The data shown below should all be retyped exactly.
>>>
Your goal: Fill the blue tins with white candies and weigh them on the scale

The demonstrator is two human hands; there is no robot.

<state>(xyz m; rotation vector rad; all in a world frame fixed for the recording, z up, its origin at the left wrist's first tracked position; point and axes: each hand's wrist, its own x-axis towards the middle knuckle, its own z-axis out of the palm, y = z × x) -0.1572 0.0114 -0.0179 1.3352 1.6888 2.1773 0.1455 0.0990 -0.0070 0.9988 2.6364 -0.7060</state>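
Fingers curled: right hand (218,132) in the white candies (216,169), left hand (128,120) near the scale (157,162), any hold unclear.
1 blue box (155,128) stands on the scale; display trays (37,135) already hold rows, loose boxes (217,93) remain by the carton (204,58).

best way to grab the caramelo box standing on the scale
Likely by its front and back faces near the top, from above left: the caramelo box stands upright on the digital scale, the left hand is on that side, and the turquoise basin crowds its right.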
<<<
• _Output_:
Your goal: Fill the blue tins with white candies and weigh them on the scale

The demonstrator is two human hands; there is no robot.

<state>(xyz m; rotation vector rad; all in a world frame fixed for the recording, z up, its origin at the left wrist's first tracked position; point and axes: each hand's wrist, its own x-axis towards the middle knuckle, its own z-axis out of the palm, y = z × x) -0.1572 0.0114 -0.0179 1.3352 1.6888 2.1773 0.1455 0.0990 -0.0070 0.9988 2.6364 -0.7060</state>
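Fingers curled: right hand (218,132) in the white candies (216,169), left hand (128,120) near the scale (157,162), any hold unclear.
1 blue box (155,128) stands on the scale; display trays (37,135) already hold rows, loose boxes (217,93) remain by the carton (204,58).

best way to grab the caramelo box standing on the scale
Likely by its front and back faces near the top, from above left: the caramelo box stands upright on the digital scale, the left hand is on that side, and the turquoise basin crowds its right.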

This output contains the complete answer.